(Work instruction): Copy out the listing in full, exactly as written, but not its pictures.

(Information supplied):
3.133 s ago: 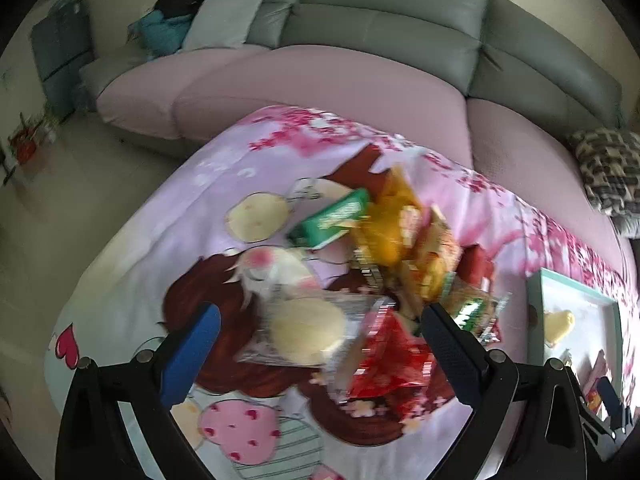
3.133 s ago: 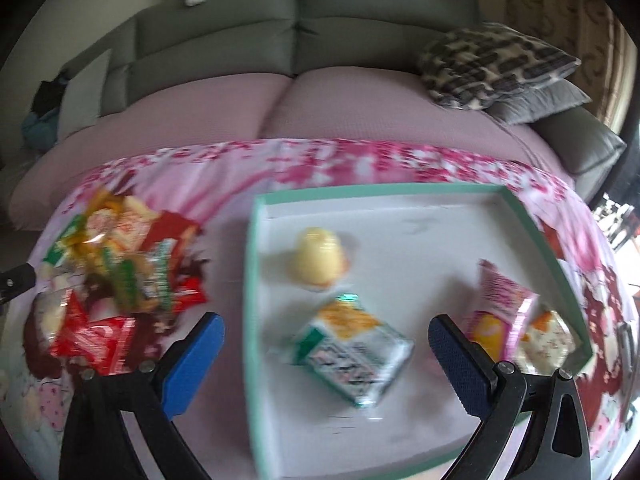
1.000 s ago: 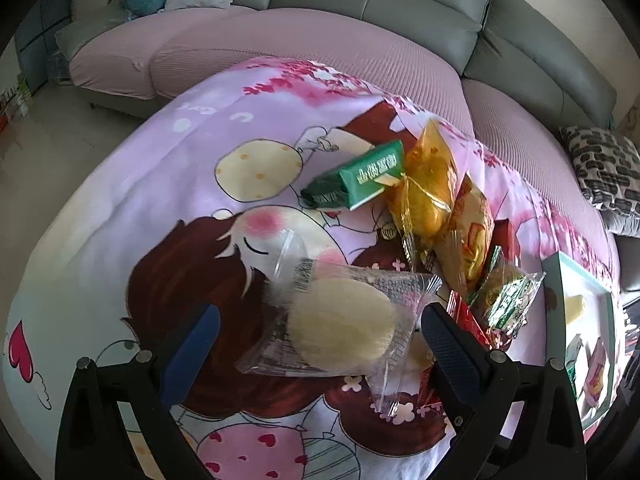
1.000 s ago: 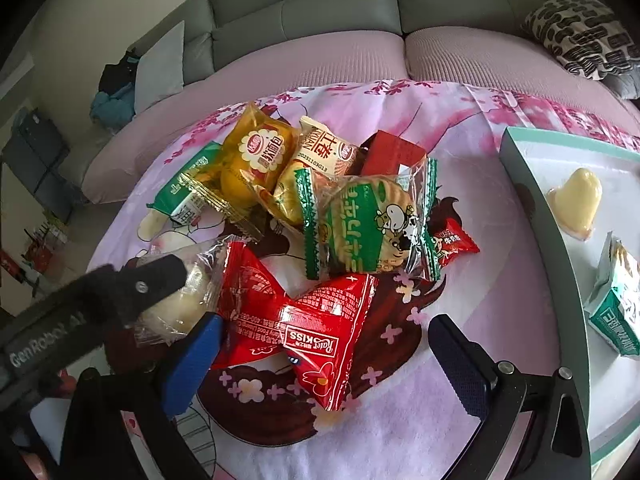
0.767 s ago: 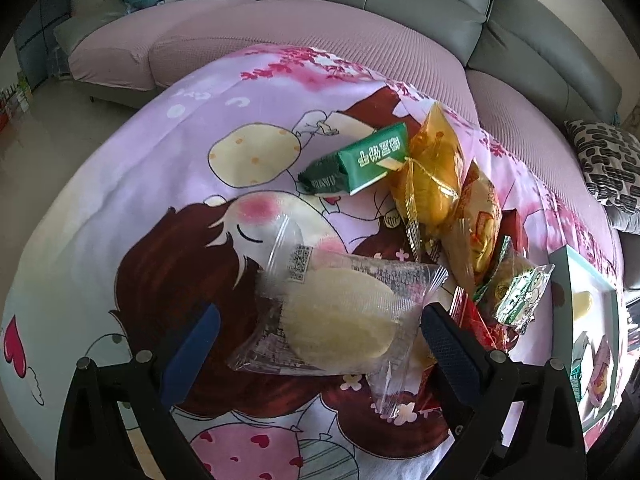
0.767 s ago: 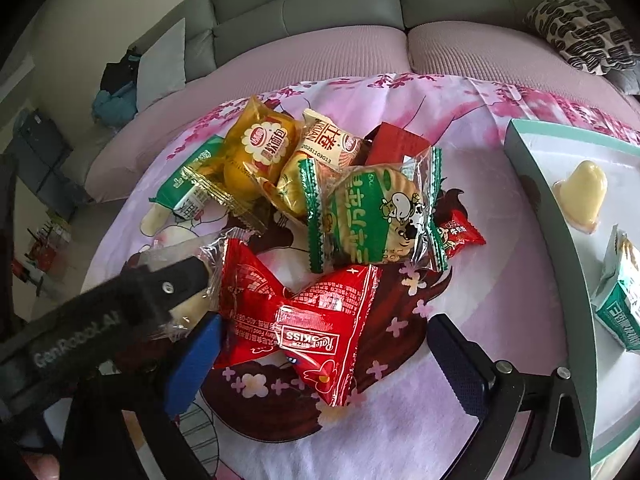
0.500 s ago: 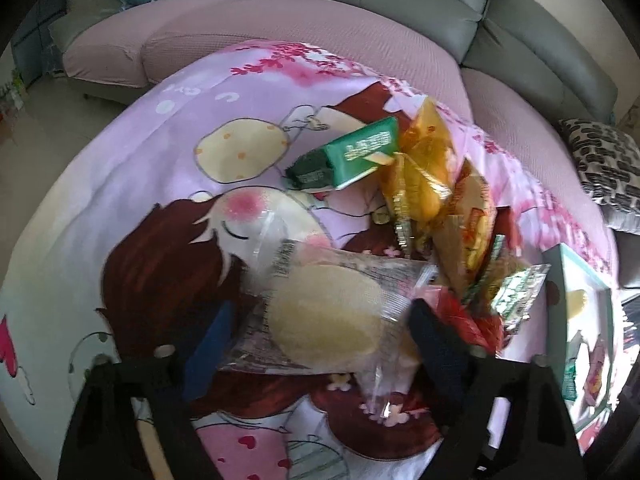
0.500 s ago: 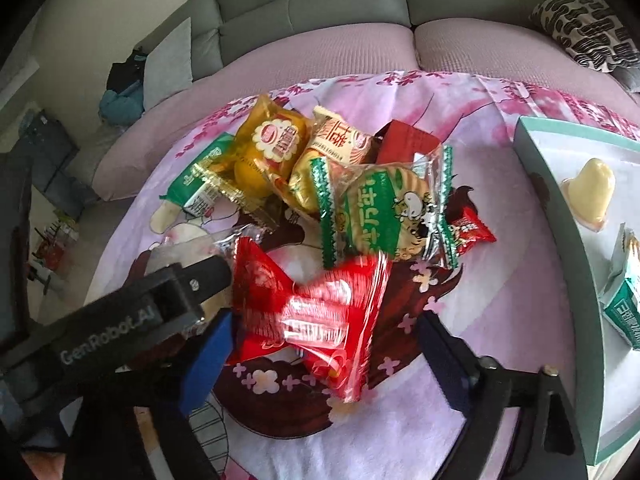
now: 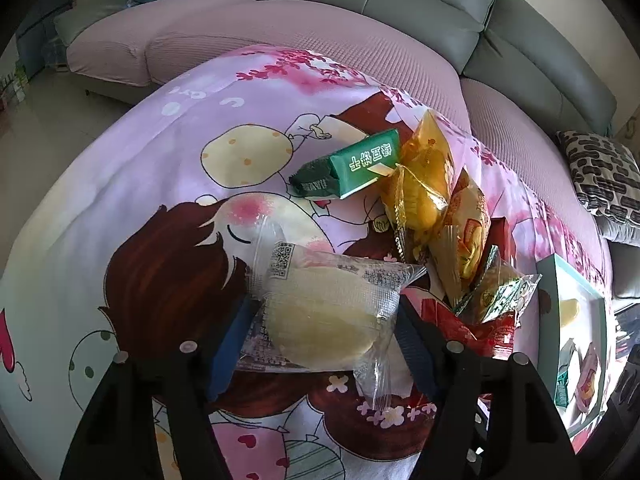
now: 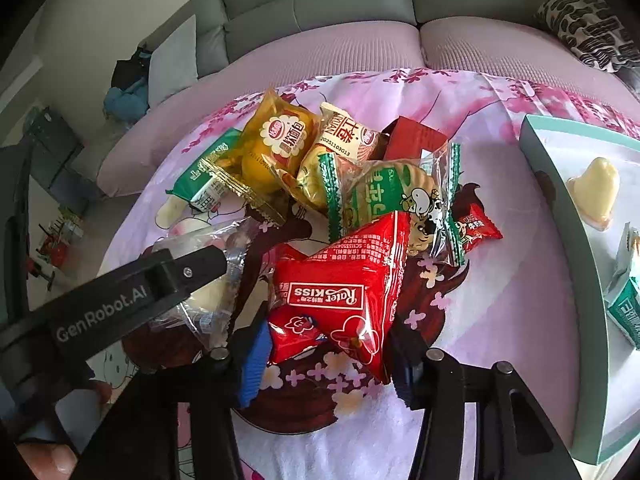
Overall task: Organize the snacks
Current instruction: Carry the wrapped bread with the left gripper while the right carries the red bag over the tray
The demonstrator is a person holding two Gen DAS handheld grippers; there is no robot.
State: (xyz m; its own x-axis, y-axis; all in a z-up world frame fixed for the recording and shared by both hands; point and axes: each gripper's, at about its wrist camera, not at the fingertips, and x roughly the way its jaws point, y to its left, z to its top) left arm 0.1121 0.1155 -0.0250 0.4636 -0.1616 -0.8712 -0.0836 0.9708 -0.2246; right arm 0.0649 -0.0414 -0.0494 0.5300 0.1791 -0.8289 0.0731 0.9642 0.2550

(Output below):
3.133 s ago: 
3.133 s ago: 
1.000 s ago: 
1.000 s ago: 
0.767 s ago: 
0.767 s ago: 
0.500 s ago: 
0.500 s ago: 
now: 
now: 
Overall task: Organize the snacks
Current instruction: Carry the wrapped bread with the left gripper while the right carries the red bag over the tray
The demonstrator is a person holding two Gen DAS handheld grippers; there is no robot.
State: (xyz m; its own x-axis, y-axis; all in a z-up world frame fixed for the recording and shared by both hands; point and axes: each gripper's, at about its wrist camera, not at the fingertips, and x roughly the way its jaws point, y to its left, z to its top) left arm 0.1121 0.1155 -0.0250 0.4636 -0.1616 -0.8712 -0.0836 0.9708 -0.2246; right arm 0.0649 -0.0414 -0.0494 0.5300 0.1791 -0.8289 0.0731 0.9642 0.2550

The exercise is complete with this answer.